Selective GHSR expression in catecholaminergic neurons is sufficient for several ghrelin-mediated actions.
(A) Cre-mediated restoration of Ghsr mRNA expression is observed in brain regions of GHSR-null/TH mice containing catecholaminergic neurons programmed to express GHSRs, including the ARC and VTA, as determined using qRT-PCR (n = 6 per group).

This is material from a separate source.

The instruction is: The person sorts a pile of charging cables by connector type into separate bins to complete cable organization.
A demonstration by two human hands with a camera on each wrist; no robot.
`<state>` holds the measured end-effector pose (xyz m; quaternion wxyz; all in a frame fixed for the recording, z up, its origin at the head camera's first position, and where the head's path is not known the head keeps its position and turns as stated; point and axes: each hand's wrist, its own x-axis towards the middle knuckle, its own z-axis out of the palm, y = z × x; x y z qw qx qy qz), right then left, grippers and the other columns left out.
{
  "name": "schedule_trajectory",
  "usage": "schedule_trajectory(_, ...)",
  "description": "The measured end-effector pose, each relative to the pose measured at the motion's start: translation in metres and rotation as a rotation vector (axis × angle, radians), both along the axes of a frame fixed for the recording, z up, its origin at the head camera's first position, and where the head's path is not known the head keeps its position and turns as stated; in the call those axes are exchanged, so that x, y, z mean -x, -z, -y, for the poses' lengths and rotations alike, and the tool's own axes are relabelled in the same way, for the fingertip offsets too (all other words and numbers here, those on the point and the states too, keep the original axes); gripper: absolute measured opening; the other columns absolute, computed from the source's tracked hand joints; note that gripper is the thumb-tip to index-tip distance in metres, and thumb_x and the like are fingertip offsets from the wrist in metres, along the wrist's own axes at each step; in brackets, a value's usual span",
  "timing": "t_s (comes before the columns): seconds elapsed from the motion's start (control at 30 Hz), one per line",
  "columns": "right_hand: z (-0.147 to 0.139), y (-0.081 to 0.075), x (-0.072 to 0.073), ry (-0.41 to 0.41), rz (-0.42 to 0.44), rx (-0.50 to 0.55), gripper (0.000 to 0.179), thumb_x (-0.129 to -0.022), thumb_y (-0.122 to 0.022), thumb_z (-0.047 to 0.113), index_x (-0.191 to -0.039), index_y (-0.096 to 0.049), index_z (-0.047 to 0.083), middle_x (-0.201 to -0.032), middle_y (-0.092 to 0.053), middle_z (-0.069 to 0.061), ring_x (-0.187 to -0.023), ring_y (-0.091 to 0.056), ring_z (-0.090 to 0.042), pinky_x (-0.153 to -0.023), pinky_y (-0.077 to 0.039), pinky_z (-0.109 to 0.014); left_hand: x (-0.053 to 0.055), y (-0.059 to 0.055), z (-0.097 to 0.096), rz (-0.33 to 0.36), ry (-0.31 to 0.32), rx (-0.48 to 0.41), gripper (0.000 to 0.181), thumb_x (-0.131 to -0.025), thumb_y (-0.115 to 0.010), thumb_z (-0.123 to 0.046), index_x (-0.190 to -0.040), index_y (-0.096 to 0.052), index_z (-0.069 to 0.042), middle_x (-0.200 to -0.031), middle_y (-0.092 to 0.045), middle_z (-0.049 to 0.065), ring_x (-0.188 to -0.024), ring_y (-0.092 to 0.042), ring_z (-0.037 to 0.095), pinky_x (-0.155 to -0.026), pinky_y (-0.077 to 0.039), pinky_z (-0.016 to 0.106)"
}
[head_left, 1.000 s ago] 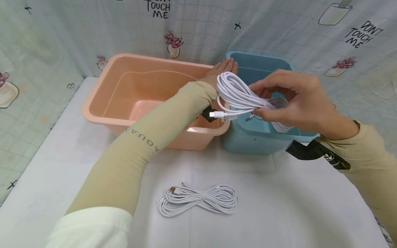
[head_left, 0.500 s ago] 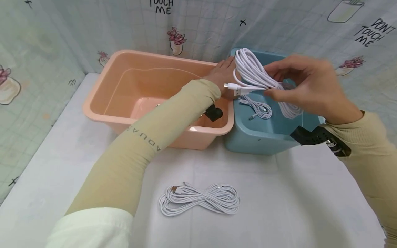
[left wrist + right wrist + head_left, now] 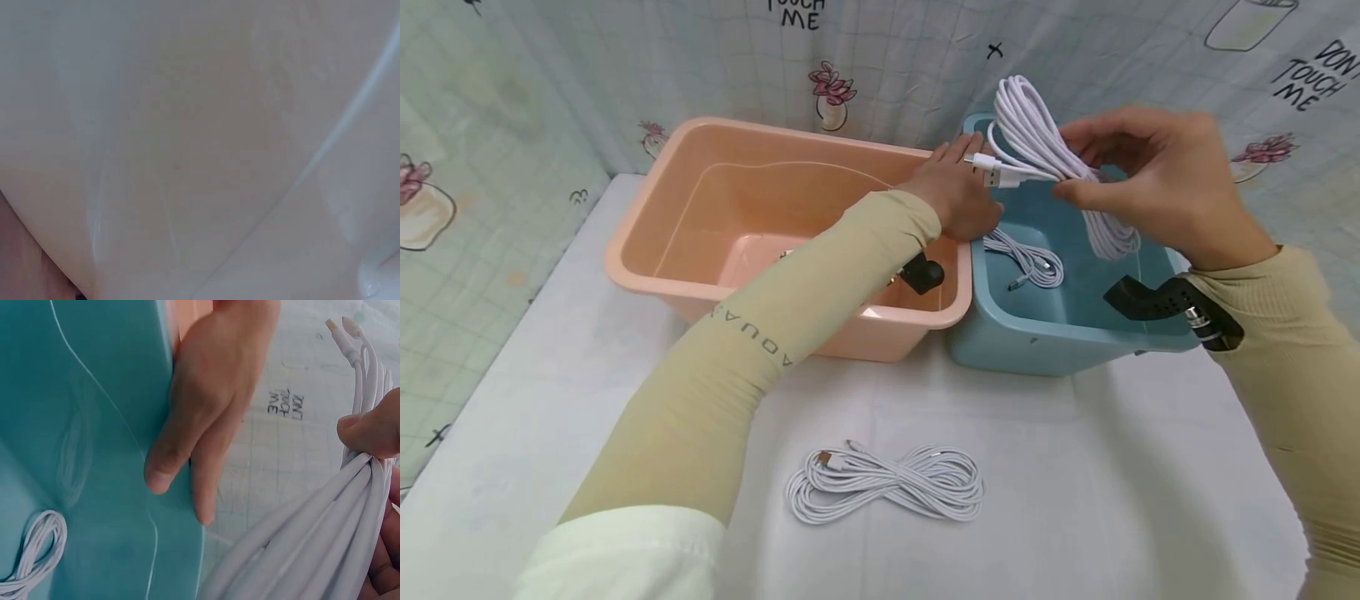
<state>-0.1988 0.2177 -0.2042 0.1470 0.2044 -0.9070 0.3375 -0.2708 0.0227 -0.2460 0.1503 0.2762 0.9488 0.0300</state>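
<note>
White USB cable bundle (image 3: 1037, 137) hangs above the blue tub (image 3: 1075, 340), long axis slanting from upper left to lower right. Leftmost I see the peach tub (image 3: 737, 196); in front of it, a second coiled cable (image 3: 891, 483) lies on the surface (image 3: 1045, 508). Next, the left hand (image 3: 953, 193) rests, fingers straight, where the tubs meet, just beside the plugs (image 3: 996, 174); rightmost, the right hand (image 3: 1165, 179) pinches the bundle's middle between thumb and fingers.

L-wrist view dim, v. blurry

Cable (image 3: 1040, 142) in right grip (image 3: 1180, 183), blue tub (image 3: 1022, 352)
</note>
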Motion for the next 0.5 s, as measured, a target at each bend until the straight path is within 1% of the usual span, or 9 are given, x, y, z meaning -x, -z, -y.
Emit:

Mean ± SEM threshold cycle values for Ghsr mRNA in each brain site are denoted above the bars. (B) Ghrelin-induced acute food intake is partially restored in GHSR-null/TH mice. (*P < 0.05, ***P < 0.0001) (C) Fasting blood glucose levels are not restored to wild-type levels in GHSR-null/TH mice (*P < 0.05). (D) Administered ghrelin-induced CPP for HFD (**P < 0.005, ***P < 0.0001), (E) social interaction phenotype after CSDS (*P < 0.05), and (F) CSDS-induced CPP for HFD (*P = 0.042, **P = 0.020) are all restored to wild-type levels in GHSR-null/TH mice. For B–F, n = 19–30 wild-type mice (including 12–22 mice without and 5–14 mice with TH-cre), n = 14–34 GHSR-null mice, and n = 14–23 GHSR-null/TH mice. Significant effects of treatment (ghrelin vs. saline or ad libitum–fed versus 24-hour fast) and significant genotype X treatment interactions are indicated.